Here’s an example test for an enrichment, using datasette.client.post() to start the enrichment running:

from datasette.app import Datasette
from datasette_enrichments.utils import wait_for_job
import pytest
import sqlite3

@pytest.mark.asyncio
async def test_enrichment(tmpdir):
    db_path = str(tmpdir / "demo.db")
    datasette = Datasette([db_path])
    db = sqlite3.connect(db_path)
    with db:
        db.execute("create table if not exists news (body text)")
        for text in ("example a", "example b", "example c"):
            db.execute("insert into news (body) values (?)", [text])

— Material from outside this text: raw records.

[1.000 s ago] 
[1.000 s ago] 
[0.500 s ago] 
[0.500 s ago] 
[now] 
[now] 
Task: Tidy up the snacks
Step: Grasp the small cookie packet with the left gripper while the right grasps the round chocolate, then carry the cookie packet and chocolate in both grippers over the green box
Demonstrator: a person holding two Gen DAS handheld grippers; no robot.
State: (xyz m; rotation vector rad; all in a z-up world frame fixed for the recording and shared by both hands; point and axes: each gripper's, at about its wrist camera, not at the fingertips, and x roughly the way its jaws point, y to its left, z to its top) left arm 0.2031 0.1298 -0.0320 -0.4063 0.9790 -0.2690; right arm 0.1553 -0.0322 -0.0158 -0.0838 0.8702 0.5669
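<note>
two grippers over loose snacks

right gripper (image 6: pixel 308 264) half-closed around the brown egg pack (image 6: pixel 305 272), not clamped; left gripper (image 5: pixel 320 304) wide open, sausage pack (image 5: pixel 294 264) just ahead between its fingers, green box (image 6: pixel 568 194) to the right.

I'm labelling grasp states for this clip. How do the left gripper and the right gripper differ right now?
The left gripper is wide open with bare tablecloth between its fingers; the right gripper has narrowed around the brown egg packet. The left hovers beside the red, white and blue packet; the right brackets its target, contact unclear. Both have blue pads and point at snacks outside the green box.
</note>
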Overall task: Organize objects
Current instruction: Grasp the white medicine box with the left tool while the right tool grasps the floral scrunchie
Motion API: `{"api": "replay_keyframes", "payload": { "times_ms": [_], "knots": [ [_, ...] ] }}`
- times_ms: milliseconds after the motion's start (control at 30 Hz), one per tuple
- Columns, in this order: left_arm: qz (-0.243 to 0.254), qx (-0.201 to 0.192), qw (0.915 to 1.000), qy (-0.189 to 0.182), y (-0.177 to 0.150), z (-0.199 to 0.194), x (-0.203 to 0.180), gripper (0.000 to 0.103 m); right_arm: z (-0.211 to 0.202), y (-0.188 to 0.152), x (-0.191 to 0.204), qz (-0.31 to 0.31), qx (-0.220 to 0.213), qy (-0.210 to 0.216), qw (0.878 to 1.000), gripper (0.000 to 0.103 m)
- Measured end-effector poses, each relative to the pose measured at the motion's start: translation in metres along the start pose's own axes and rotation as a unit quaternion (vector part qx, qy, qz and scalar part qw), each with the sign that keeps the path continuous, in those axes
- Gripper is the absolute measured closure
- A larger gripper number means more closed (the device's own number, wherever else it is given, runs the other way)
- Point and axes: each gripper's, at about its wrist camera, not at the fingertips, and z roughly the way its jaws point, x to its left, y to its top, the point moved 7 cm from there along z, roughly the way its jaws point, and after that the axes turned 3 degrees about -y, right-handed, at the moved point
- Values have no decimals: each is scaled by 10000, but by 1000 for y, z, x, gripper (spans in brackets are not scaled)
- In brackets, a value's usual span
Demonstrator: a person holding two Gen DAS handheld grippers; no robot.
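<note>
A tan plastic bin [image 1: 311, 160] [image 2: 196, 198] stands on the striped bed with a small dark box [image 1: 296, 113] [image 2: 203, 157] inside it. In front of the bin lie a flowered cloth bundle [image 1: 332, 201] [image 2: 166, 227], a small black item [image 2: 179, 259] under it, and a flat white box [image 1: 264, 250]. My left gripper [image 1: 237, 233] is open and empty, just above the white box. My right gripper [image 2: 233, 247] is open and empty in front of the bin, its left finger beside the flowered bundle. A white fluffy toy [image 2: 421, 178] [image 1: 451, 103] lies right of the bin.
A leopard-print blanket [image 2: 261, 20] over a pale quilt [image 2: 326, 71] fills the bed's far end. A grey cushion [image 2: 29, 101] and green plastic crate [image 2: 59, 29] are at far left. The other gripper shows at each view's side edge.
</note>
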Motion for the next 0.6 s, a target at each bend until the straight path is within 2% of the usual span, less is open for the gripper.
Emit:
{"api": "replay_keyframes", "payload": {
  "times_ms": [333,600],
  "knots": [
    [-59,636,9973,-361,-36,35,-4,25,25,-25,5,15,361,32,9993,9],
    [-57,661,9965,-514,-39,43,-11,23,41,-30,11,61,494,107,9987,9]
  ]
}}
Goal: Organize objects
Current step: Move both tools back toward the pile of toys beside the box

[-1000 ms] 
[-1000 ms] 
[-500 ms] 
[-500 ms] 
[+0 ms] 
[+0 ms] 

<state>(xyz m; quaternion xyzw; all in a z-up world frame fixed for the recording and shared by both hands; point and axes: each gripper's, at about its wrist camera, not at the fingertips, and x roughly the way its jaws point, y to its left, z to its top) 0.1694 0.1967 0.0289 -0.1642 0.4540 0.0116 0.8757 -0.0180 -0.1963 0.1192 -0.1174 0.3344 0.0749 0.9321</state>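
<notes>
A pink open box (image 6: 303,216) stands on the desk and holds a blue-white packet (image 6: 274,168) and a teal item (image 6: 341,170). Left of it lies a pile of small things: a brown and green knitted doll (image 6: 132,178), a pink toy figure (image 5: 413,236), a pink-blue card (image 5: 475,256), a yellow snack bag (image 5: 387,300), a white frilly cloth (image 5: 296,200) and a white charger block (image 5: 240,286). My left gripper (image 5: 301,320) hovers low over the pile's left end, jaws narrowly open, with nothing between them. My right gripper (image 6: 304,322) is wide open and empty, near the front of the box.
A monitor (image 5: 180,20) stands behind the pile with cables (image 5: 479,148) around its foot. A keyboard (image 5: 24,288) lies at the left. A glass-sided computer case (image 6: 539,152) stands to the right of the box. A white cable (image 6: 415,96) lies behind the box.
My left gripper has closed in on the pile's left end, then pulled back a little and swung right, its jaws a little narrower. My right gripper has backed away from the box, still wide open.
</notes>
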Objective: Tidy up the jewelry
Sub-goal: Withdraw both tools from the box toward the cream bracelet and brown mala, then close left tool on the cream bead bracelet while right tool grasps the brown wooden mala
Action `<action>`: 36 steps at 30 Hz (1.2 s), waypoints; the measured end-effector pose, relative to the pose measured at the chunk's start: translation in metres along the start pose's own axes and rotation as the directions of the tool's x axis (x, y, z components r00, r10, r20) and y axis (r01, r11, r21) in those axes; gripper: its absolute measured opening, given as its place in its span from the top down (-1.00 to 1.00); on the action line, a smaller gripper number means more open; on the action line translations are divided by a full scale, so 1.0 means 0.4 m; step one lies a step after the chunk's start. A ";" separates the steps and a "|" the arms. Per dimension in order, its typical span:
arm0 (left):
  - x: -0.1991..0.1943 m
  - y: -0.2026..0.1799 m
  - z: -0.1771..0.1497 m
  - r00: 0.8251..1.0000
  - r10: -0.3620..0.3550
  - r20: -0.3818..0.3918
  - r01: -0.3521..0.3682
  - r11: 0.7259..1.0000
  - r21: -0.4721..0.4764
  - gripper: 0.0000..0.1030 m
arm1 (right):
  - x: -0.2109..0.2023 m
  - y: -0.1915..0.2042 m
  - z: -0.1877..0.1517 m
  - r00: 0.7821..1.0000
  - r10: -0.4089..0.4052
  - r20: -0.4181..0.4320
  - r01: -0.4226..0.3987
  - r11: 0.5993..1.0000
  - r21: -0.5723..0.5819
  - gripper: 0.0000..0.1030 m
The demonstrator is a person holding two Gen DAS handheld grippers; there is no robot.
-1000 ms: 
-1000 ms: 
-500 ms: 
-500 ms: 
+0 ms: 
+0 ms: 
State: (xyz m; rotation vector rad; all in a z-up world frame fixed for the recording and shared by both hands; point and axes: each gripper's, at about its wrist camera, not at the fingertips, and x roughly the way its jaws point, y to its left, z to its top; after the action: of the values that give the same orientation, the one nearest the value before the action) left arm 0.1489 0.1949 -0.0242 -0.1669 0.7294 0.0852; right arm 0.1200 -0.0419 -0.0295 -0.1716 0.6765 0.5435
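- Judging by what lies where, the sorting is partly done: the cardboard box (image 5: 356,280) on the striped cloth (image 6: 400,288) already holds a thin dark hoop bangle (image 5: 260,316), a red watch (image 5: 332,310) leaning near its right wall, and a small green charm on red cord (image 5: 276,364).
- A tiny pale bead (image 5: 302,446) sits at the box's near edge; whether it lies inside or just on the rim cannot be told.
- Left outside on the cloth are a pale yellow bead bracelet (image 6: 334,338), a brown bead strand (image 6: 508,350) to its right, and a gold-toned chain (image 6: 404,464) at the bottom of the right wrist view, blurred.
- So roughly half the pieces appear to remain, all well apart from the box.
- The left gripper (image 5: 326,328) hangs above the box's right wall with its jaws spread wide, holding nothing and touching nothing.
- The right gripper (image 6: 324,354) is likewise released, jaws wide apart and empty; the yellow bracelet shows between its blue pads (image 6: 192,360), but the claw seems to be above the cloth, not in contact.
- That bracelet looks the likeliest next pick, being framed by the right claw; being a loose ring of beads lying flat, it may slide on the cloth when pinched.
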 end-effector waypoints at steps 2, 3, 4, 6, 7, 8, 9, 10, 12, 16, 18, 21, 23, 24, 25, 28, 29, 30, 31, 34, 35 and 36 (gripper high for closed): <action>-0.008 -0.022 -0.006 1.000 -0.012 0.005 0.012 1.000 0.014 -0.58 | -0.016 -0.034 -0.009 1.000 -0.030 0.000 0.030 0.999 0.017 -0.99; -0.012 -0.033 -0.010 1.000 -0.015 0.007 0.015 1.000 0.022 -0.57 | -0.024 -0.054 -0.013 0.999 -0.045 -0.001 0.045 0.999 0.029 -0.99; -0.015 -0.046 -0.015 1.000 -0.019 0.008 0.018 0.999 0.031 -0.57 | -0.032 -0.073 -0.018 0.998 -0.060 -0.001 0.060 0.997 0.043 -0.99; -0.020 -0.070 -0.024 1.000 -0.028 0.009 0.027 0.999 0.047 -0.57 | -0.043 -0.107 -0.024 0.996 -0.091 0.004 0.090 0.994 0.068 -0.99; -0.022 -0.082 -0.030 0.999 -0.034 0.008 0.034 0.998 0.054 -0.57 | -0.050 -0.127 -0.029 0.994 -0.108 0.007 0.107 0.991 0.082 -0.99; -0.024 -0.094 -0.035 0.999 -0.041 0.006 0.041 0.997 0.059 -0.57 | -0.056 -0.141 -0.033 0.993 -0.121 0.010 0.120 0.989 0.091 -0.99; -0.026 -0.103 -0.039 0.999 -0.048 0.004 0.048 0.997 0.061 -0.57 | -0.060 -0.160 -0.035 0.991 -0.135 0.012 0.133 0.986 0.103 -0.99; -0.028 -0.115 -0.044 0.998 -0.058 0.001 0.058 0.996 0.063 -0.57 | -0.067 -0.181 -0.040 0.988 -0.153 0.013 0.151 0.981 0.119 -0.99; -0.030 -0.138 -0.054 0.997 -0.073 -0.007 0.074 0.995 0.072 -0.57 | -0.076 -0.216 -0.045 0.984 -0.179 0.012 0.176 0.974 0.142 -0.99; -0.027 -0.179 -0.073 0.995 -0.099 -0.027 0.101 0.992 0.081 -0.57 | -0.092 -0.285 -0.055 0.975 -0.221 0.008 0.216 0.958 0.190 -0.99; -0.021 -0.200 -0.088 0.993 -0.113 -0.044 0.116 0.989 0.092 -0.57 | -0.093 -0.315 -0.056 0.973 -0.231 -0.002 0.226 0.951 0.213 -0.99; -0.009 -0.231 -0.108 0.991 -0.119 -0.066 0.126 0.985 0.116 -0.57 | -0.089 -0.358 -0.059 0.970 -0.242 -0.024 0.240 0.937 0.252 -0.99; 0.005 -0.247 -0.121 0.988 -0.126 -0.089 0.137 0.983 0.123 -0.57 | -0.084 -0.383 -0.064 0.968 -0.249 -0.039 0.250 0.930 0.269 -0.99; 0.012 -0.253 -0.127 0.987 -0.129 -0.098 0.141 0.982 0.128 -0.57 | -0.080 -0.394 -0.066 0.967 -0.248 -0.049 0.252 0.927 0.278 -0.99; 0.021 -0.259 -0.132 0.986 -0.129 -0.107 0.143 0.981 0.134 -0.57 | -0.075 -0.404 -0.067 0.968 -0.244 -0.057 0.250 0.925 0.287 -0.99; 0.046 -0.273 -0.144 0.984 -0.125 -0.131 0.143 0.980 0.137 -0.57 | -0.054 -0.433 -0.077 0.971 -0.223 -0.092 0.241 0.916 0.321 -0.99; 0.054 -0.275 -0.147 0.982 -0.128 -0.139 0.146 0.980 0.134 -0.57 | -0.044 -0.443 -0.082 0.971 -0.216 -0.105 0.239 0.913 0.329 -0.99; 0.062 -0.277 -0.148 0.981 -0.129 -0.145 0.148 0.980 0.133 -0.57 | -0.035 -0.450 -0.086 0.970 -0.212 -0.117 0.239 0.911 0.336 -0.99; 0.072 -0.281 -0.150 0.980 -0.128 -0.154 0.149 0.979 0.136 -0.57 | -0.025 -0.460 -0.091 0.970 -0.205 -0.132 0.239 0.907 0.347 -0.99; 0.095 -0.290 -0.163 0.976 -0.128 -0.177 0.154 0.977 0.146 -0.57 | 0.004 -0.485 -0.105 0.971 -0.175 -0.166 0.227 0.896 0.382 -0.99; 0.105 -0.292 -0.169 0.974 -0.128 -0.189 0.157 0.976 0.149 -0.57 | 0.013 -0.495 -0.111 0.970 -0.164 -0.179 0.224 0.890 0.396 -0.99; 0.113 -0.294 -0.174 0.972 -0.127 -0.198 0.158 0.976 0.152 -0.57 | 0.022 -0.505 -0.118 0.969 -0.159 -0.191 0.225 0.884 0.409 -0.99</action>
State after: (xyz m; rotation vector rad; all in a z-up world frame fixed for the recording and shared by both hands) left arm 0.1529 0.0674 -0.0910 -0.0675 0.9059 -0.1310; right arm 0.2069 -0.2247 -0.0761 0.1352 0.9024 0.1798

    # Obtain ds_actor and ds_csrftoken cookies
    cookies = {"ds_actor": datasette.sign({"a": {"id": "root"}}, "actor")}
    csrftoken = (
        await datasette.client.get(
            "/-/enrich/demo/news/name-of-enrichment",
            cookies=cookies
        )
    ).cookies["ds_csrftoken"]
    cookies["ds_csrftoken"] = csrftoken

    # Execute the enrichment
    response = await datasette.client.post(
        "/-/enrich/demo/news/name-of-enrichment",
        data={
            "source_column": "body",
            "csrftoken": cookies["ds_csrftoken"],
        },
        cookies=cookies,
    )
    assert response.status_code == 302

    # Get the job_id so we can wait for it to complete
    job_id = response.headers["Location"].split("=")[-1]
    await wait_for_job(datasette, job_id, database="demo", timeout=1)
    db = datasette.get_database("demo")
    jobs = await db.execute("select * from _enrichment_jobs")
    job = dict(jobs.first())
    assert job["status"] == "finished"
    assert job["enrichment"] == "name-of-enrichment"
    assert job["done_count"] == 3
    results = await db.execute("select * from news order by body")
    rows = [dict(r) for r in results.rows]
    assert rows == [
        {"body": "example a transformed"},
        {"body": "example b transformed"},
        {"body": "example c transformed"}
    ]

The full signature for wait_for_job() is:

async def wait_for_job(
    datasette: Datasette,
    job_id: int,
    database: Optional[str] = None,
    timeout: Optional[int] = None,
):

The timeout argument to wait_for_job() is optional - this will cause the test to fail if the job does not complete within the specified number of seconds.

If you omit the database name the single first database will be used, which is often the right thing to do for tests.